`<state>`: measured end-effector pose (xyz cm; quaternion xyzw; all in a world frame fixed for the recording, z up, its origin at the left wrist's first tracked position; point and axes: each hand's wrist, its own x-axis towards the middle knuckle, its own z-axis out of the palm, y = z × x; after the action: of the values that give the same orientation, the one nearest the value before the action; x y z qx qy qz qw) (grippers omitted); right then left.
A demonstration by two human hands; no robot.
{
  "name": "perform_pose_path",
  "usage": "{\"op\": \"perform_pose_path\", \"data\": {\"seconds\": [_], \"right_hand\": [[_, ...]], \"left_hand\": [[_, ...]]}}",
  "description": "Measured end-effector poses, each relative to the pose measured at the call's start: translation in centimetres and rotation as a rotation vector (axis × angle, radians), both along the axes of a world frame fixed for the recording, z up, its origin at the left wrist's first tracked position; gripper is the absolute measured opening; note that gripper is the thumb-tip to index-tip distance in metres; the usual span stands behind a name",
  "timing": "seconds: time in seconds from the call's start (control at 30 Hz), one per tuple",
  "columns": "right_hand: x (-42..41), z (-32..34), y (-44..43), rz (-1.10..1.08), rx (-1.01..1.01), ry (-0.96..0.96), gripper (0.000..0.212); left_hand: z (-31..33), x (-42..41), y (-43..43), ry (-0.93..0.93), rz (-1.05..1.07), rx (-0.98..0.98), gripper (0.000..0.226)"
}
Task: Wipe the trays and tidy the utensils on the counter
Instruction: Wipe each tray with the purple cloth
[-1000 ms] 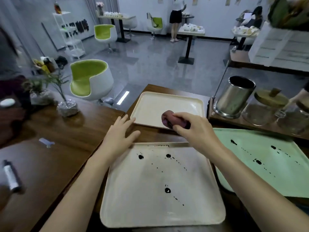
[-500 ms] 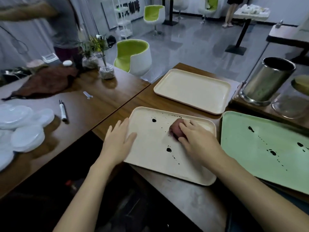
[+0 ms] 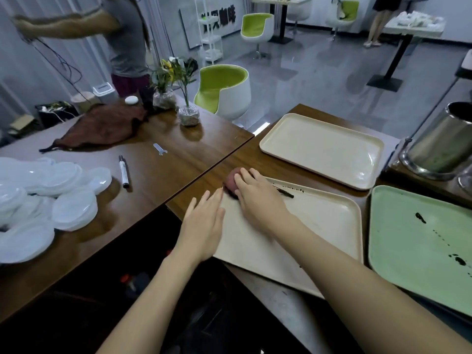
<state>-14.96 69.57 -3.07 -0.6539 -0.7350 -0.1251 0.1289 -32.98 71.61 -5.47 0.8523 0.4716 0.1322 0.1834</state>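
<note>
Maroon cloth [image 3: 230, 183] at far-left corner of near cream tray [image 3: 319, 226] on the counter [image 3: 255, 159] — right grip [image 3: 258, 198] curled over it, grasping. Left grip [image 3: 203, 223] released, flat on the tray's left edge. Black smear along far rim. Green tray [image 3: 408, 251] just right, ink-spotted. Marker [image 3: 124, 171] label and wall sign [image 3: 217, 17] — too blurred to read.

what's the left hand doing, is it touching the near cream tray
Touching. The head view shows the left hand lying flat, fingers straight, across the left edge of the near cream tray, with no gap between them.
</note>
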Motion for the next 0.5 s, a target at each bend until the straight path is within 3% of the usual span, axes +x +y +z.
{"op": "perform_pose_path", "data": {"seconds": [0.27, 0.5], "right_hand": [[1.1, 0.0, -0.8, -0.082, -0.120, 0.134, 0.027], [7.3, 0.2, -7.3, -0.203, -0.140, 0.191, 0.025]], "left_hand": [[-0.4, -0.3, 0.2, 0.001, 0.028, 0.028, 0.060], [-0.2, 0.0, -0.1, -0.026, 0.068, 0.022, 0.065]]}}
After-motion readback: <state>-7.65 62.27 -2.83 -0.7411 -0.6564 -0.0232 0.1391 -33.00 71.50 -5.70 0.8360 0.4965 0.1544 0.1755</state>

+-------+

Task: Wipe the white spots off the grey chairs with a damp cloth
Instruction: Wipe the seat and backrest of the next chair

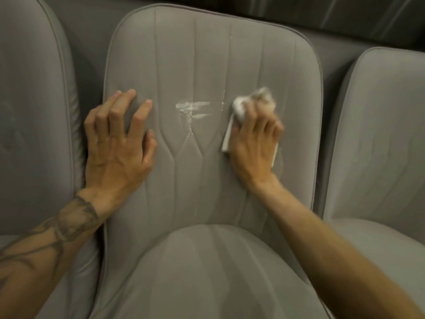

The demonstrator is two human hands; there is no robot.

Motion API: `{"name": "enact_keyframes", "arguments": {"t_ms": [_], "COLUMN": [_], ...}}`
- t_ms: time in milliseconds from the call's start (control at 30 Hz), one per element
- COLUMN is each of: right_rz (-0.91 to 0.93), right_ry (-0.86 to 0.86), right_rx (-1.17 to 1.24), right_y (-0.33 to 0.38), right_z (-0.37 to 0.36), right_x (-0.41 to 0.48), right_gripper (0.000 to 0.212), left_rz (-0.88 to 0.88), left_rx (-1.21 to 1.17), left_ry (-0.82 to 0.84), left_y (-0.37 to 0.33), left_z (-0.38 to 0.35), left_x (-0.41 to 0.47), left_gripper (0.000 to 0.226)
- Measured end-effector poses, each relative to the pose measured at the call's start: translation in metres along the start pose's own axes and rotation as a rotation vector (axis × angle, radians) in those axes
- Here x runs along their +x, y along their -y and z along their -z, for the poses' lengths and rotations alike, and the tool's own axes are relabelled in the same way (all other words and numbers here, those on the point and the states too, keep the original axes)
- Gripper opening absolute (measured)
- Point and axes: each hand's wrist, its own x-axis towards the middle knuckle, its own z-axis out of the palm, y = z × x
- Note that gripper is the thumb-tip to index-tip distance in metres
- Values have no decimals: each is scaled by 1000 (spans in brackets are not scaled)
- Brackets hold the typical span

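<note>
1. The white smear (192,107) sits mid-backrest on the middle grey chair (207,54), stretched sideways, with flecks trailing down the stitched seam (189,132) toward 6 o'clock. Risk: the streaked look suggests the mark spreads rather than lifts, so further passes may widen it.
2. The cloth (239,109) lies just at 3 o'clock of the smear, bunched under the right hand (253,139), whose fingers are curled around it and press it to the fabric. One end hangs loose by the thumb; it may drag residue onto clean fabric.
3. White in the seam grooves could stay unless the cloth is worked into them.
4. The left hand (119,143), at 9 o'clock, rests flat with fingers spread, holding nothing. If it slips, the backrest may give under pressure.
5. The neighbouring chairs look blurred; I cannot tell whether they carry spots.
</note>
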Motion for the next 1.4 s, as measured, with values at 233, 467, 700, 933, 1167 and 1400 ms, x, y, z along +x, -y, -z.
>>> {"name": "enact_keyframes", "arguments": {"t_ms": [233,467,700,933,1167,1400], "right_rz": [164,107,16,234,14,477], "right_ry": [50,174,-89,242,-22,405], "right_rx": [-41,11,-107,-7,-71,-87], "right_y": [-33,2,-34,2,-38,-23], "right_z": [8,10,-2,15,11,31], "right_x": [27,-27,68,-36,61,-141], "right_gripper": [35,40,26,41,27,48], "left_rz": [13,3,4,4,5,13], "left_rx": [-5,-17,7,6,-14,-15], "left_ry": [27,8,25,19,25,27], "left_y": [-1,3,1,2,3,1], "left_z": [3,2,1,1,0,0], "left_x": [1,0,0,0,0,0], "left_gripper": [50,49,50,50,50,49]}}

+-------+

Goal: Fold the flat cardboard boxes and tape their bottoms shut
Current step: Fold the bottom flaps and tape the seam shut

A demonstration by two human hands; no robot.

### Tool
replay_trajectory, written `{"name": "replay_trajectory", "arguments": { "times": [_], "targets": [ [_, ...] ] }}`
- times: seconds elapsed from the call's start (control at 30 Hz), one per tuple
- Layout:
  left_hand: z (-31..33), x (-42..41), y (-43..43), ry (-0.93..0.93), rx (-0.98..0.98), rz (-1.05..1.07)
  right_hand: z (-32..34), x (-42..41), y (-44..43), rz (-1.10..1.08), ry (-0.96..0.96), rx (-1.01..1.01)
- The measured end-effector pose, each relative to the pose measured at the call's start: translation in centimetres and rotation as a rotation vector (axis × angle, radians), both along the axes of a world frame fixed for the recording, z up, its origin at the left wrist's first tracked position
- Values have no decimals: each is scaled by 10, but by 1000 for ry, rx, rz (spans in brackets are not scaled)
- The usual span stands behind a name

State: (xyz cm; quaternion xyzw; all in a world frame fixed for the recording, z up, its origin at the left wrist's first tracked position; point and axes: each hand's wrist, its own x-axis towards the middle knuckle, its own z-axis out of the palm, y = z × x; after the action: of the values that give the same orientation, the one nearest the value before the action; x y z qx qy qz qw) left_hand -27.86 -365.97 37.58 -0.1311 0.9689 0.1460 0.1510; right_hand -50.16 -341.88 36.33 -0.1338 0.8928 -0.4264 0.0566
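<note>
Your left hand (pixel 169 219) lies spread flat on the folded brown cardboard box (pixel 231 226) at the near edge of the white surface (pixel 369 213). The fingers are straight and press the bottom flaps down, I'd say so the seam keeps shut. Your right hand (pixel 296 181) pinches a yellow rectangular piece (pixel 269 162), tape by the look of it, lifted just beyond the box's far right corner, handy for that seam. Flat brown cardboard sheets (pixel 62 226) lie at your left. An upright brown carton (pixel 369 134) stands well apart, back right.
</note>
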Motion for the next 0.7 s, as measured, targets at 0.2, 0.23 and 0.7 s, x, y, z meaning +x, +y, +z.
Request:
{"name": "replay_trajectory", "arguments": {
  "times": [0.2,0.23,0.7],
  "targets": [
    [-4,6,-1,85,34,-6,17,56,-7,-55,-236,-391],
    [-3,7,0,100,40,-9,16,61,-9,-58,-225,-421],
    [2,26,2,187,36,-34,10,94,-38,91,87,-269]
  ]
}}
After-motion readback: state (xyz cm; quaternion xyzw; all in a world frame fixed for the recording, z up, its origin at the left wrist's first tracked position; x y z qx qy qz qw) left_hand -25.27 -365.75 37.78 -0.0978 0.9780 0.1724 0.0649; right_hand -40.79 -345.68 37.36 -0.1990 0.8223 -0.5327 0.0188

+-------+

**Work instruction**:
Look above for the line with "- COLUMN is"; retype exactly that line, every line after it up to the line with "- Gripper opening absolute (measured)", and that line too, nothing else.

**Answer space**:
- COLUMN is each of: right_rz (-0.91 to 0.93), right_ry (-0.86 to 0.86), right_rx (-1.17 to 1.24), right_y (-0.33 to 0.38), right_z (-0.37 to 0.36), right_x (-0.41 to 0.48), right_gripper (0.000 to 0.212), left_rz (-0.88 to 0.88), left_rx (-1.21 to 1.17), left_ry (-0.82 to 0.84), left_y (-0.37 to 0.33), left_z (-0.38 to 0.35), left_x (-0.41 to 0.47), left_gripper (0.000 to 0.226)
- Measured end-effector poses, each relative to the pose measured at the call's start: translation in metres along the start pose's own axes and rotation as a rotation vector (axis × angle, radians) in those axes
- Here x runs along their +x, y along their -y and z along their -z, for the poses' lengths and rotations alike, and the tool's own axes are relabelled in the same way (all other words and numbers here, those on the point and the states too, keep the original axes)
- Gripper opening absolute (measured)

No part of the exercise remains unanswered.